● **Activity**
Please retype the listing exactly as it appears, skipping each picture.

● **Given material**
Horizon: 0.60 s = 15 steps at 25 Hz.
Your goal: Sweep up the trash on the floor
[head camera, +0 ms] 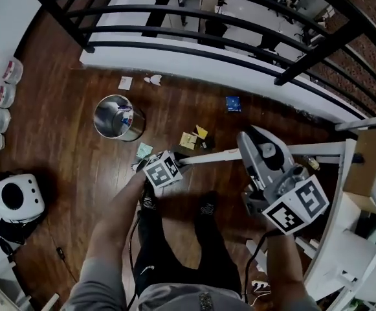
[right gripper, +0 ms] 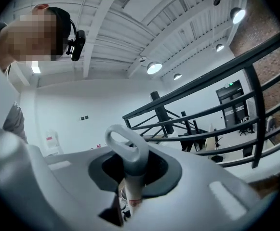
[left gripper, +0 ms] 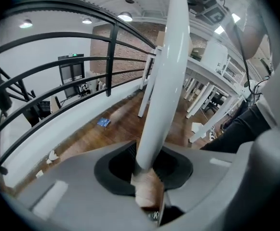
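Note:
A long white broom handle (head camera: 210, 156) runs between both grippers above the brown wood floor. My left gripper (head camera: 167, 164) is shut on its lower part (left gripper: 161, 105); the sweeping end is hidden under that hand. My right gripper (head camera: 244, 145) is shut just below the grey hanging loop (right gripper: 126, 146) at the handle's top. Trash lies ahead: yellow and tan paper scraps (head camera: 193, 138), a green note (head camera: 144, 149), a blue packet (head camera: 233, 103) (left gripper: 103, 122) and white scraps (head camera: 154, 79) by the railing base. A round metal bin (head camera: 118, 116) stands to the left of the scraps.
A black railing (head camera: 194, 34) on a white ledge bounds the far side. White table frames (head camera: 343, 173) stand at the right. Bottles (head camera: 0, 96) and a white rounded appliance (head camera: 16, 199) sit at the left wall. My shoes (head camera: 207, 206) and a cable are below the grippers.

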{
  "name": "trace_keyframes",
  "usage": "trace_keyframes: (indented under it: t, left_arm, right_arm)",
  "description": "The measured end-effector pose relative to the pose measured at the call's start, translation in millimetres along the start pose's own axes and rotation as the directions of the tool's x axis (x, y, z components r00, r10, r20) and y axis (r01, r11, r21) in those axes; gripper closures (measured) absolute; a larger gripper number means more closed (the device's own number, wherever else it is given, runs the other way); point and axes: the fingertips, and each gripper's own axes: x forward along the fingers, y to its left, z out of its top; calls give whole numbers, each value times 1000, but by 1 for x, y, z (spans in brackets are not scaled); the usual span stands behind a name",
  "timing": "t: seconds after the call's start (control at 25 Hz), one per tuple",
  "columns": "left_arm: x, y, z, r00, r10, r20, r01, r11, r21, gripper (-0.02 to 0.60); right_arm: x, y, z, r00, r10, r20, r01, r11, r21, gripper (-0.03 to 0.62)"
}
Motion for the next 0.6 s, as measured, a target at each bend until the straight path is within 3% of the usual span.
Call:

● **Answer box**
Horizon: 0.60 s = 15 steps at 25 Hz.
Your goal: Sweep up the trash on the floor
[head camera, +0 ms] 
[right gripper, +0 ms] 
[left gripper, +0 ms] 
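Note:
A long white broom handle (head camera: 210, 156) runs between both grippers above the brown wood floor. My left gripper (head camera: 167, 164) is shut on its lower part (left gripper: 161, 105); the sweeping end is hidden under that hand. My right gripper (head camera: 244, 145) is shut just below the grey hanging loop (right gripper: 126, 146) at the handle's top. Trash lies ahead: yellow and tan paper scraps (head camera: 193, 138), a green note (head camera: 144, 149), a blue packet (head camera: 233, 103) (left gripper: 103, 122) and white scraps (head camera: 154, 79) by the railing base. A round metal bin (head camera: 118, 116) stands to the left of the scraps.
A black railing (head camera: 194, 34) on a white ledge bounds the far side. White table frames (head camera: 343, 173) stand at the right. Bottles (head camera: 0, 96) and a white rounded appliance (head camera: 16, 199) sit at the left wall. My shoes (head camera: 207, 206) and a cable are below the grippers.
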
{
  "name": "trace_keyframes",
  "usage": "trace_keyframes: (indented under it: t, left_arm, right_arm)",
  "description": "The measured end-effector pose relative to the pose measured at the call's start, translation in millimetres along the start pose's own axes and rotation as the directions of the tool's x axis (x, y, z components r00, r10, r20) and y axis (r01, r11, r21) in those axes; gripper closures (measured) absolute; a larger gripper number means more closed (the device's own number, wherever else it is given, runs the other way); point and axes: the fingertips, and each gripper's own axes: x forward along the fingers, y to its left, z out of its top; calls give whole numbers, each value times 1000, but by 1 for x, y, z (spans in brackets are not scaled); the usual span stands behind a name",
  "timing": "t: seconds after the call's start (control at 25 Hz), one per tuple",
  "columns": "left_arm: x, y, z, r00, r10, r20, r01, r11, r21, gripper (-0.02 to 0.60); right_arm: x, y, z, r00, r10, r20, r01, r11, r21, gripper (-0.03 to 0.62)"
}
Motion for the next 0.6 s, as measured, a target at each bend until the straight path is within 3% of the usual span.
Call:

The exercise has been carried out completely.